SPAC 制度について、こうした海外の動向などについて継続して情報収集を行うとともに、我が国の市場の特性や投資家保護上の論点を踏まえながら、我が国における導入の意義や必要性を引き続き検証することが適当と考えられる。また、導入する場合の制度整備については、グローバル・スタンダードを踏まえ、参加可能な投資家を限定する等、投資家保護に十分に配慮しつつ検討を行う必要がある。」

(非上場会社に資金が回るようにするのはよいことなのでしょう。しかし、粉飾決算や関連当事者取引やり放題だと、資金を提供する側にとってはリスクが高そうです。
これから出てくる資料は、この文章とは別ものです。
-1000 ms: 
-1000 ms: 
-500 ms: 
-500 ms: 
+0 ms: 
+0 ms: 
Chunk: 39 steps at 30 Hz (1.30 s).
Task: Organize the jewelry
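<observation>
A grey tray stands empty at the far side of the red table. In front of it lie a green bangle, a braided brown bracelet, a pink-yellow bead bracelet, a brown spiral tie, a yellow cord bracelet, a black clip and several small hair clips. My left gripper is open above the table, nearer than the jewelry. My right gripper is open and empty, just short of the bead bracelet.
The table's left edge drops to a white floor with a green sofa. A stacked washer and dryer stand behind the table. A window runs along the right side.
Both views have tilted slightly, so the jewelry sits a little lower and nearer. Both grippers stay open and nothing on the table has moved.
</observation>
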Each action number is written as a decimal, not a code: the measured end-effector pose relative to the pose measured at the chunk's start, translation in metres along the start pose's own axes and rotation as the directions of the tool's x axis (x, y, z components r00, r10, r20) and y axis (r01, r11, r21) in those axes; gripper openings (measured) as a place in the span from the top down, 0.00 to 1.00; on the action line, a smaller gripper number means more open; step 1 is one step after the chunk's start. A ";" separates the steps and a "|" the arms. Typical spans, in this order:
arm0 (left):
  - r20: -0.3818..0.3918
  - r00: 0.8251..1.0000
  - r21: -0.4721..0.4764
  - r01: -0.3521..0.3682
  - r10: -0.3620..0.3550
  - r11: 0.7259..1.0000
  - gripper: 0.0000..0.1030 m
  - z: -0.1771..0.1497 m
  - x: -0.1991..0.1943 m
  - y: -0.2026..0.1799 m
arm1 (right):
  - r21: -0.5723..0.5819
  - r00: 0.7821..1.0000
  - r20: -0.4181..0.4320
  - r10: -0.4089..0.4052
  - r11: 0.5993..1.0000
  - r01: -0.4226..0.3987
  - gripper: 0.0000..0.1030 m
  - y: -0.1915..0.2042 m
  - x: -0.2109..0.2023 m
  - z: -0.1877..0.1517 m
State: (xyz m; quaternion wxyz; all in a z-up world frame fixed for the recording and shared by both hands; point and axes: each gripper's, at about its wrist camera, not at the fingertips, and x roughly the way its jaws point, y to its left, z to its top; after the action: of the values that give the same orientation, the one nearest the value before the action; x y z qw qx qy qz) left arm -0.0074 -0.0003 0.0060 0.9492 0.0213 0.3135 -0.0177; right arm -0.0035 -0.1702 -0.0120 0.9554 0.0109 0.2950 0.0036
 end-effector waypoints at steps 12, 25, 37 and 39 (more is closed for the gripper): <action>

事業成長担保権も、決算が粉飾だったら、正しい担保評価はできないでしょう。)

関連報道。

地域の旅館やスーパーも地元での知名度基に資金借りやすく…「無形資産も担保」新法制定へ(読売)

「現行の民法では、土地や建物、設備といった不動産を担保として位置付けているが、特許や顧客基盤、ブランドなどの無形資産は明記されていない。新法は民法の特別法とする見通しで、無形資産と有形資産を組み合わせた事業資産全体を「事業成長担保」と位置付ける。銀行や信用組合など金融機関が事業成長担保をもとに企業に融資する際のルールを明確化する。」